| Gyozo Gidofalvi (Victor)
|
5
|
 |
|
05-07-2001 12:39 PM ET (US)
|
|
I really liked the idea of applying reinforcement learning to automatic strategy acquisition for the game "Othello". The success of reinfocment learning in this domain is not surprising to me. Eventhough, the authors clearly stated that RL players initially only knew the game rules, i consider the min-max strategy a general heuristic for a whole class of games.
Although the notation used in the paper was more or less consistent, i found it sometimes confusing. The min-max strategy could have been stated simply as: "At game step t, chose the move that maximizes the evaluation function value at step t+1, considering the "worst" possible move of the opponent." Similarly, i have the same problem with the intuitive meaning of the reinforcment signal Vt, when t != tfin.

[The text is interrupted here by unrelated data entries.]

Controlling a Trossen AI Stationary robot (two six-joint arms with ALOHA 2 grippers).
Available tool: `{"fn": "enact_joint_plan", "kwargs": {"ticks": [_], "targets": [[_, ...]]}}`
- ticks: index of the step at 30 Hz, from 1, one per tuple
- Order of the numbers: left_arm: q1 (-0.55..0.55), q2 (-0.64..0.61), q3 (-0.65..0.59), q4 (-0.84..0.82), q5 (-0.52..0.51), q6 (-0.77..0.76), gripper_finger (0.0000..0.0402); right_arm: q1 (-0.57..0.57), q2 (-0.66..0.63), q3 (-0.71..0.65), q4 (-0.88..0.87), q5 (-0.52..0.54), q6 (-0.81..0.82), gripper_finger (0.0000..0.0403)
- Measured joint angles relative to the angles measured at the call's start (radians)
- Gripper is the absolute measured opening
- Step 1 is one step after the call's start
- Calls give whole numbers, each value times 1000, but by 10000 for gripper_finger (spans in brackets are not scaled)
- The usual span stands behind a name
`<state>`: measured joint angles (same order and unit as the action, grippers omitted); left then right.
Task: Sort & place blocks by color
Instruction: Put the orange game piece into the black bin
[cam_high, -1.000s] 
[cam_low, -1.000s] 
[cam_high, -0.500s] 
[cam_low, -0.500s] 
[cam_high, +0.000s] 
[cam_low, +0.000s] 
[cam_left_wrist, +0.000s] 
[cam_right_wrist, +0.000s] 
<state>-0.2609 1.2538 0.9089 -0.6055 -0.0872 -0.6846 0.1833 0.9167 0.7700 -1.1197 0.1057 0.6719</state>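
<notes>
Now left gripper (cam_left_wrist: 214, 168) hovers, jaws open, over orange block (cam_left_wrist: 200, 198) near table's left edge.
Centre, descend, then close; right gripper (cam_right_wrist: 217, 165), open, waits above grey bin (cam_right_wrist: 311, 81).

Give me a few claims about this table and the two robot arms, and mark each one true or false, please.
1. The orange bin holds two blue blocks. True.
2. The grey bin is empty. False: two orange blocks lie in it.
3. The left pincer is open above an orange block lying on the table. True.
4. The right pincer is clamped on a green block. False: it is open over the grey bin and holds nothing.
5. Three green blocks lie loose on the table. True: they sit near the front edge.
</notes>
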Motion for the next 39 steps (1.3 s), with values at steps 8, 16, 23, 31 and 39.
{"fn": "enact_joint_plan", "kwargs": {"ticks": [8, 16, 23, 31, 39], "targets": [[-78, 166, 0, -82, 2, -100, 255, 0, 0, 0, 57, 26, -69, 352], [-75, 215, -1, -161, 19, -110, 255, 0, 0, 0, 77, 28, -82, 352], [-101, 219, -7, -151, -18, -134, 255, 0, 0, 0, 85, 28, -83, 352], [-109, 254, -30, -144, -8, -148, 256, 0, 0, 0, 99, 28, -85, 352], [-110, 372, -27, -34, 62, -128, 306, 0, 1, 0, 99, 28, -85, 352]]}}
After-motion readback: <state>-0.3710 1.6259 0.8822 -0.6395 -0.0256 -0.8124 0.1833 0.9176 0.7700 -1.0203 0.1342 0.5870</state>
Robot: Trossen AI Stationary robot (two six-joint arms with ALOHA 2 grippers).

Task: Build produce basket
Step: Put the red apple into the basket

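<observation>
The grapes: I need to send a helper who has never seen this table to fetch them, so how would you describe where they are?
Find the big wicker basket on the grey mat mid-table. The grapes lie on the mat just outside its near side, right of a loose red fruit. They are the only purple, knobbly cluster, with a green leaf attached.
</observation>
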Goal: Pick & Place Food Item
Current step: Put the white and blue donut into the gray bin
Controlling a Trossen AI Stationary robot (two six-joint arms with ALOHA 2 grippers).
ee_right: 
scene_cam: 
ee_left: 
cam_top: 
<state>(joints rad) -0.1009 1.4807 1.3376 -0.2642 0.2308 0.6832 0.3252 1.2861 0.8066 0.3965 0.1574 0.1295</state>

Like Bianca, i was missing the error bars from the graphs also. But the results for the 0-game for the corectness graph (figure 5) imply that the results are statistically signifficant at least for that method. Also, it would have been interesting to see the behavior of the strategies in earlier moves in the game. Such an analyzis may have given better insight into the effects of the intermediate reinforcment signal used.
Overall, i found the paper interesting, but agree with the comments made about the need for evaluation against better players (strategies evolved through GP for example).
|